What you have to do: What is needed is every line of the material that contains "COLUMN".
*** Begin section ***
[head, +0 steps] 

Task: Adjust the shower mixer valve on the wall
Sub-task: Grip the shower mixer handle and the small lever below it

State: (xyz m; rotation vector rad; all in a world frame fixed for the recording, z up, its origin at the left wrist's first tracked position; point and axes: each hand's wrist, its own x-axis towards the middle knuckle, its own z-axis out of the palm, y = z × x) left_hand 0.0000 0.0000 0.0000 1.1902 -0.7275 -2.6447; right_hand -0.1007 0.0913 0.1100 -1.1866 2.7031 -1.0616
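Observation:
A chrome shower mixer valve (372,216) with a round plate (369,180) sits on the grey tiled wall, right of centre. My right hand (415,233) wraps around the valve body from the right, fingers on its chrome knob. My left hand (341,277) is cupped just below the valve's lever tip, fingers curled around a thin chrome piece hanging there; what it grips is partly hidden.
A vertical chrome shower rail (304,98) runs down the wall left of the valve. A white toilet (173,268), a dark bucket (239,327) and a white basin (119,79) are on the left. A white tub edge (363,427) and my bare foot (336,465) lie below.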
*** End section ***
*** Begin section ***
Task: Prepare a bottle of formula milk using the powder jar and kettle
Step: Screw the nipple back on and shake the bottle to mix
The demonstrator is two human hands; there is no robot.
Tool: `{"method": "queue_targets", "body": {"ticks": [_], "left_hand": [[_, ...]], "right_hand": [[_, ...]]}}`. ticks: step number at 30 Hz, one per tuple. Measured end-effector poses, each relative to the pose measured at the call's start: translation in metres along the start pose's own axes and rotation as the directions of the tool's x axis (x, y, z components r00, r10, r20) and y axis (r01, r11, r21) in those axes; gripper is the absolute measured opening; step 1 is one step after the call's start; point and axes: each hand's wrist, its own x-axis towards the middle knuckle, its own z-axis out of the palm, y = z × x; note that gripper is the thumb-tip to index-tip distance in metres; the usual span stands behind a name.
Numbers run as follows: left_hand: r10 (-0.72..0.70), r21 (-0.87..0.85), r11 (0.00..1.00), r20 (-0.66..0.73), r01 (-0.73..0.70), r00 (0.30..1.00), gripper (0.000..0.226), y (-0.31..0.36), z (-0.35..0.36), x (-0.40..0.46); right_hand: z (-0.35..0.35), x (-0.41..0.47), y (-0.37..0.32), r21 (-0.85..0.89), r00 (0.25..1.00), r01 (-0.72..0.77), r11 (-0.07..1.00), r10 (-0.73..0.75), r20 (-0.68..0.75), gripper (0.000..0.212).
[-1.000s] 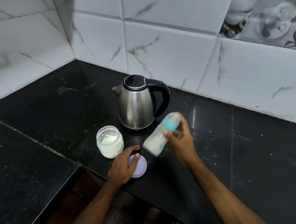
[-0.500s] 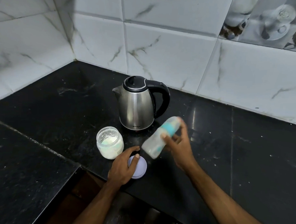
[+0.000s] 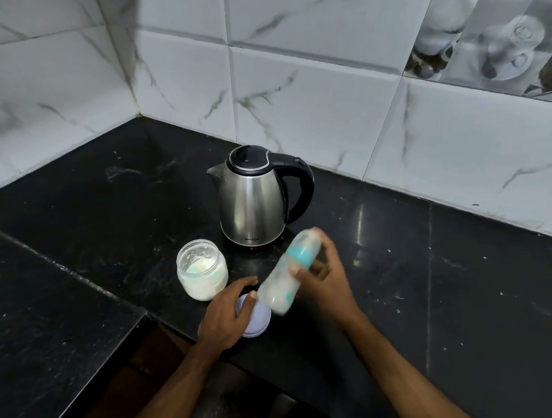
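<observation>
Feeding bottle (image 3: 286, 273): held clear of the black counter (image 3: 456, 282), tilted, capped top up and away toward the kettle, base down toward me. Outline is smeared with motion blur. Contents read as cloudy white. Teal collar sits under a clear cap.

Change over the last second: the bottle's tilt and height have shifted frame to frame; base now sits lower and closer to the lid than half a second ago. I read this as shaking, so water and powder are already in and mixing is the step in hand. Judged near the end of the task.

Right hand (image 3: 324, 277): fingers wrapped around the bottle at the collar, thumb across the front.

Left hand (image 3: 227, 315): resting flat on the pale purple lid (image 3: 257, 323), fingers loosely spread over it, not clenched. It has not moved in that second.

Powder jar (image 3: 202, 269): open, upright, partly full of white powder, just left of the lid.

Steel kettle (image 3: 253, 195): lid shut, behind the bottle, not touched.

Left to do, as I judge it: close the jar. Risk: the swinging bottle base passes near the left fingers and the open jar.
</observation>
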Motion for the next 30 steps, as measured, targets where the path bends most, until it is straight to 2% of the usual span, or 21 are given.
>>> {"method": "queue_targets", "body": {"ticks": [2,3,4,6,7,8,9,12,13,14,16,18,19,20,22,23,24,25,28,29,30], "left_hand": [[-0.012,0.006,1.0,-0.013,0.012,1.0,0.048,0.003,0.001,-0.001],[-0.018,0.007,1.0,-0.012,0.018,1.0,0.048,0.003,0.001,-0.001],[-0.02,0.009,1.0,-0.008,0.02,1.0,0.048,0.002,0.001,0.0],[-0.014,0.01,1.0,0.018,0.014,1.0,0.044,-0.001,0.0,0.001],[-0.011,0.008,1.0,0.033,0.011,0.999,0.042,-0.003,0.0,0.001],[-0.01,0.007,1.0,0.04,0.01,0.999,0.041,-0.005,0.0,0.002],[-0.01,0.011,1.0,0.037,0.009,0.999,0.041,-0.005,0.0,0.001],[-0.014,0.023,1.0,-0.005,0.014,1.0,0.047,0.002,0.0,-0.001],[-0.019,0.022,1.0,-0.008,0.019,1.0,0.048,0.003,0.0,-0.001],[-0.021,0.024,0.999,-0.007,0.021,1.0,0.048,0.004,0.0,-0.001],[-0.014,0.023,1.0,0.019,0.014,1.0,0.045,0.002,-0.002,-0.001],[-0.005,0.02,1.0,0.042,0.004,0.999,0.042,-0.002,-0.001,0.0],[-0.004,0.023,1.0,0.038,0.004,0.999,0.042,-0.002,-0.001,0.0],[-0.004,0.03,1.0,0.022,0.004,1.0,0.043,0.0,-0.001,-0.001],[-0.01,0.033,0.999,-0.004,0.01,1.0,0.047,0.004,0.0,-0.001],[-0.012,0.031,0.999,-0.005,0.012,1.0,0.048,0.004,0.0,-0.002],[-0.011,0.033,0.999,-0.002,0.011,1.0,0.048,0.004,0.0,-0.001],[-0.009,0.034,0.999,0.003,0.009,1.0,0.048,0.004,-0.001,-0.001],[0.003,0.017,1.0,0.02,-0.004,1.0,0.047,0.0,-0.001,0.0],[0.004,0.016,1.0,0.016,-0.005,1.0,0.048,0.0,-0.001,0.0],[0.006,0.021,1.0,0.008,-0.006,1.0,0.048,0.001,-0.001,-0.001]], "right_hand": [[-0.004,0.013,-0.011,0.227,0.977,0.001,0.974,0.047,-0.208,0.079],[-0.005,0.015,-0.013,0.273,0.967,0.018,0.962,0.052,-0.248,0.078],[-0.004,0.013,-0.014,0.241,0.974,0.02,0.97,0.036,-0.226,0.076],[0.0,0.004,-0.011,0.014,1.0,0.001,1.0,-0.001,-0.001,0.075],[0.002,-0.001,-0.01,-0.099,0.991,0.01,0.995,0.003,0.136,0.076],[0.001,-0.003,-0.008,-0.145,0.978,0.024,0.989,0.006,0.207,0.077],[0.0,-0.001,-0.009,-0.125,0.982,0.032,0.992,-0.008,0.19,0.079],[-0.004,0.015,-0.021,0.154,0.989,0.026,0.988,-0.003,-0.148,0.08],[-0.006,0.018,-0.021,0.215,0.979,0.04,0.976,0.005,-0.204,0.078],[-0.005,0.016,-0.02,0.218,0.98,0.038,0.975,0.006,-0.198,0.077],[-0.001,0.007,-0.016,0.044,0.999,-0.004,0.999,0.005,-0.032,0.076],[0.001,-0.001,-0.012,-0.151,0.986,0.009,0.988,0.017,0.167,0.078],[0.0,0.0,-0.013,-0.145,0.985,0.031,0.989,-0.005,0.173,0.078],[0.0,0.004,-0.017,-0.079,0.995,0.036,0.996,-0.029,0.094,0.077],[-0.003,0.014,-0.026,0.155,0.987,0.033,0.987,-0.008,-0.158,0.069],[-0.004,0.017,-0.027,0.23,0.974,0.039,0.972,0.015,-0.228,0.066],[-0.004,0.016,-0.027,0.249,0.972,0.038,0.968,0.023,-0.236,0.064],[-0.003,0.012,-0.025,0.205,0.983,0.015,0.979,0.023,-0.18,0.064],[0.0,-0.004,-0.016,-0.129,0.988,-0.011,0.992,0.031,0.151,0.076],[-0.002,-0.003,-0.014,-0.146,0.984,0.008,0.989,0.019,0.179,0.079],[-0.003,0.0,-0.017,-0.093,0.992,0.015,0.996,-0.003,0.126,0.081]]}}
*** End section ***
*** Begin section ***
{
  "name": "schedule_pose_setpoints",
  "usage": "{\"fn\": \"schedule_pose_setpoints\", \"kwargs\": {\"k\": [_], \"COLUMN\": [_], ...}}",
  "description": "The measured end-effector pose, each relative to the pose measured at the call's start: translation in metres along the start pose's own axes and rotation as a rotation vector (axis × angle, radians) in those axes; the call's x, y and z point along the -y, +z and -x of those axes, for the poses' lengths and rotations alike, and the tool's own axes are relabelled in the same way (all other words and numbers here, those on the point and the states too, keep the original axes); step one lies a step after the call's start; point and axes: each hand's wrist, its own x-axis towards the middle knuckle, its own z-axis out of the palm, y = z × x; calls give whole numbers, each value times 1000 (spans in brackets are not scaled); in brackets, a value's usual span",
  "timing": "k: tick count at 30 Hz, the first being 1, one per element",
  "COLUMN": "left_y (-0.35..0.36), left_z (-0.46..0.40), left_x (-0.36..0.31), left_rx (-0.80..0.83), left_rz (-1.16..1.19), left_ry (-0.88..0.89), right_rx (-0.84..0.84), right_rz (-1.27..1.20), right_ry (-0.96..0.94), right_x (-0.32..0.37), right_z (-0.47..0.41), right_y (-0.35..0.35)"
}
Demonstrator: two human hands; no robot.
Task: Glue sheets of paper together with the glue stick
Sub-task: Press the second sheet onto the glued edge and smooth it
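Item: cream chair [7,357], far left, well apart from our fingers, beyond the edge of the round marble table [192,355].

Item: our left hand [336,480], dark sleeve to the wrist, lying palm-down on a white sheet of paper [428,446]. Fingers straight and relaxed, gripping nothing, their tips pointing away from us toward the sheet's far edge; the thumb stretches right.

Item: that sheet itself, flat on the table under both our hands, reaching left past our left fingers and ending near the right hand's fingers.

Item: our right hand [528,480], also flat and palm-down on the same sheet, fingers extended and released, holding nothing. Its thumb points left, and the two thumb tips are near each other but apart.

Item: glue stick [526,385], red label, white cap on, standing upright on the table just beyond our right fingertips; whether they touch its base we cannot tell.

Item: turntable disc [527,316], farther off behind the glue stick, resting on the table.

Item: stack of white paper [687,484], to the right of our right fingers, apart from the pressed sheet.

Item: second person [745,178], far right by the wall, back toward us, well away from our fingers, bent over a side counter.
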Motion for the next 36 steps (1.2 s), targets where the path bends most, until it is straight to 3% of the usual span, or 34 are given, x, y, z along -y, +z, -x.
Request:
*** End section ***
Exercise output:
  "usage": "{\"fn\": \"schedule_pose_setpoints\", \"kwargs\": {\"k\": [_], \"COLUMN\": [_], ...}}",
  "COLUMN": "left_y (-0.35..0.36), left_z (-0.46..0.40), left_x (-0.36..0.31), left_rx (-0.80..0.83), left_rz (-1.16..1.19), left_ry (-0.88..0.89), right_rx (-0.84..0.84), right_rz (-1.27..1.20), right_ry (-0.96..0.94), right_x (-0.32..0.37), right_z (-0.47..0.41), right_y (-0.35..0.35)"

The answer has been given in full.